Como si eso fuera una señal la puerta se abrió y Gilda, el Hada Madrina de Los Ángeles, entró majestuosamente en la habitación.

CAPÍTULO 9

GILDA ERA UNA VISIÓN LUMINOSA, HECHA DE ENCAJE Y destellos. Su vestido, que llegaba hasta el suelo, parecía estar cuajado de diamantes que atrapaban la luz de forma que al girar parecía moverse en un círculo de centellante luz blanca. El vestido era de un azul pálido, pero los diamantes que lo cubrían eran tan numerosos que casi parecían formar un sobrevestido de encaje de un azul aún más claro, por lo que daba la impresión de llevar una ilusión hecha de luz y movimiento sobre el vestido verdadero. Parecía un poco ostentoso para mi gusto, pero hacía juego con el resto de su persona, desde la altísima corona de cristal que llevaba sobre sus rizos rubios hasta la varita de sesenta centímetros de largo con su punta estrellada.

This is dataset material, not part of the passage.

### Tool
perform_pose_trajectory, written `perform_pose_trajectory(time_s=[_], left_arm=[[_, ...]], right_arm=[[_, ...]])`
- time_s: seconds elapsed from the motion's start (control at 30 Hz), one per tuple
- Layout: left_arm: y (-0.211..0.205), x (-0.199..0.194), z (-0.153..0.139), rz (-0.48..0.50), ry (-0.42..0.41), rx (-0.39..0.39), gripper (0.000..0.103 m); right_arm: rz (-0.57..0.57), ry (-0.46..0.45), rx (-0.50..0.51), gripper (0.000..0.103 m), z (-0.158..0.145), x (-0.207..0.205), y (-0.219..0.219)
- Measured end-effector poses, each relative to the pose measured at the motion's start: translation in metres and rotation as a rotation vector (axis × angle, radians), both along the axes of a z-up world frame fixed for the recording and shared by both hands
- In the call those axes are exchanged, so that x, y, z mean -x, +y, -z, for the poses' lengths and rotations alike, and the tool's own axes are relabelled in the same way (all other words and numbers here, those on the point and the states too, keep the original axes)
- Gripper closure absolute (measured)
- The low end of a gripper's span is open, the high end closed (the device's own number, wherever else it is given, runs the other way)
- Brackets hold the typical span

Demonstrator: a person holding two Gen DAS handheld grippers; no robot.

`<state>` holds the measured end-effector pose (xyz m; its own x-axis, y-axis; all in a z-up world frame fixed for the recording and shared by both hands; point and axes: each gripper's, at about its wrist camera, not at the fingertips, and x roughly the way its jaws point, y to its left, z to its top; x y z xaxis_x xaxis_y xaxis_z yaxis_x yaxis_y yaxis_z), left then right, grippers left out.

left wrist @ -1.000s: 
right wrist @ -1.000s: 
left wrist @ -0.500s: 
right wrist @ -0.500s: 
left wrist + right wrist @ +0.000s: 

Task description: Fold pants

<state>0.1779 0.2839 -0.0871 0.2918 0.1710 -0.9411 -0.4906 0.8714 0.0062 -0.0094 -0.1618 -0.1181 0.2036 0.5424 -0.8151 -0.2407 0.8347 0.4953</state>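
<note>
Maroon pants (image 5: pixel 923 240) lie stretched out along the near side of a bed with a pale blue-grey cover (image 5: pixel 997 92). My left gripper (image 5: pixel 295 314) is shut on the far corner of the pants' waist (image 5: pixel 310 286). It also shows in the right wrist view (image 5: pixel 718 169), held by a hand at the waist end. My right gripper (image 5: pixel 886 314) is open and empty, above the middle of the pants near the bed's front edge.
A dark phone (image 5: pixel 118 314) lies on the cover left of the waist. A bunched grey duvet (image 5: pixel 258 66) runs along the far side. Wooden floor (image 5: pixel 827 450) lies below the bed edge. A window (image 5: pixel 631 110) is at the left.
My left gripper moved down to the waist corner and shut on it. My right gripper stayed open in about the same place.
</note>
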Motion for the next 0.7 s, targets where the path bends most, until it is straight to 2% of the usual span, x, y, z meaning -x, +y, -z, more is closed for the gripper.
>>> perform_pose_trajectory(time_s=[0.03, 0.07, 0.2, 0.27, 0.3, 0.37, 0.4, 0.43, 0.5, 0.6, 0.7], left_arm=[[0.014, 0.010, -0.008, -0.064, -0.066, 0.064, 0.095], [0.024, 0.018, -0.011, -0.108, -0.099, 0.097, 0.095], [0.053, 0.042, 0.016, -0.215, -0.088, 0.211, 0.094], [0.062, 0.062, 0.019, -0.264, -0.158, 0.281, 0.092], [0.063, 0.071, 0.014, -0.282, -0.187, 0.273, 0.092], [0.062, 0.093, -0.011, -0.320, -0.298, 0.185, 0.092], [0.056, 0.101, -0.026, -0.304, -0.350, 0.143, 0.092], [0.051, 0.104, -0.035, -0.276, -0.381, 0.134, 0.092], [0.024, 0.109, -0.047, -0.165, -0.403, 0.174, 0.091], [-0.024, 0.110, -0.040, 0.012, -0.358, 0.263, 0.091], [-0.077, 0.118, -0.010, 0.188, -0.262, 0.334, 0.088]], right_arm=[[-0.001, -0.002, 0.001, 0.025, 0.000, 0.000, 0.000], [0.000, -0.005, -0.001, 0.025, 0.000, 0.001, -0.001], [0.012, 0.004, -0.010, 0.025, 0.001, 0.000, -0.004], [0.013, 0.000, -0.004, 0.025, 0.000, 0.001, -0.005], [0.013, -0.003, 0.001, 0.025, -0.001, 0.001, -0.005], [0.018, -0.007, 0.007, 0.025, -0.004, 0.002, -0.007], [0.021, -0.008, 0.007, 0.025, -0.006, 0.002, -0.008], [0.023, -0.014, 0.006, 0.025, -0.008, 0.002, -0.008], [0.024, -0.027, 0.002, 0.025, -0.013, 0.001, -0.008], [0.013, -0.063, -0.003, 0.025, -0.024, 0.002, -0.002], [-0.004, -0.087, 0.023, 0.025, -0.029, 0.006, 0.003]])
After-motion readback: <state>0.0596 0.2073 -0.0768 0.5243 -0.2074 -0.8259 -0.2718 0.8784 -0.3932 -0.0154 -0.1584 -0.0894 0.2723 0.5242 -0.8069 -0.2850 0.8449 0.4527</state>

Era como una versión mágica del hada madrina que solía salir en las películas, y puesto que había trabajado como encargada de guardarropía en el cine de los años 40, época en que la magia salvaje la encontró y le concedió un deseo, la ropa era importante para ella. Nadie sabía realmente cómo o por qué le habían ofrecido la magia. Con el pasar de los años ella había contado más de una versión y cada una era más heroica que la anterior. Creo recordar que la última iba del rescate de unos niños de un coche ardiendo.

Ella agitó la varita alrededor del cuarto como una reina agita su cetro hacia sus súbditos. Se pudo percibir un hormigueo de poder cuando la varita se movió por nuestro lado. Independientemente de que Gilda pareciera una ilusión, la varita era real. Era de manufactura duende, pero más allá de eso, nadie había sido capaz de decir exactamente qué era, y de dónde procedía. Las varitas mágicas son muy raras entre nosotros porque no las necesitamos.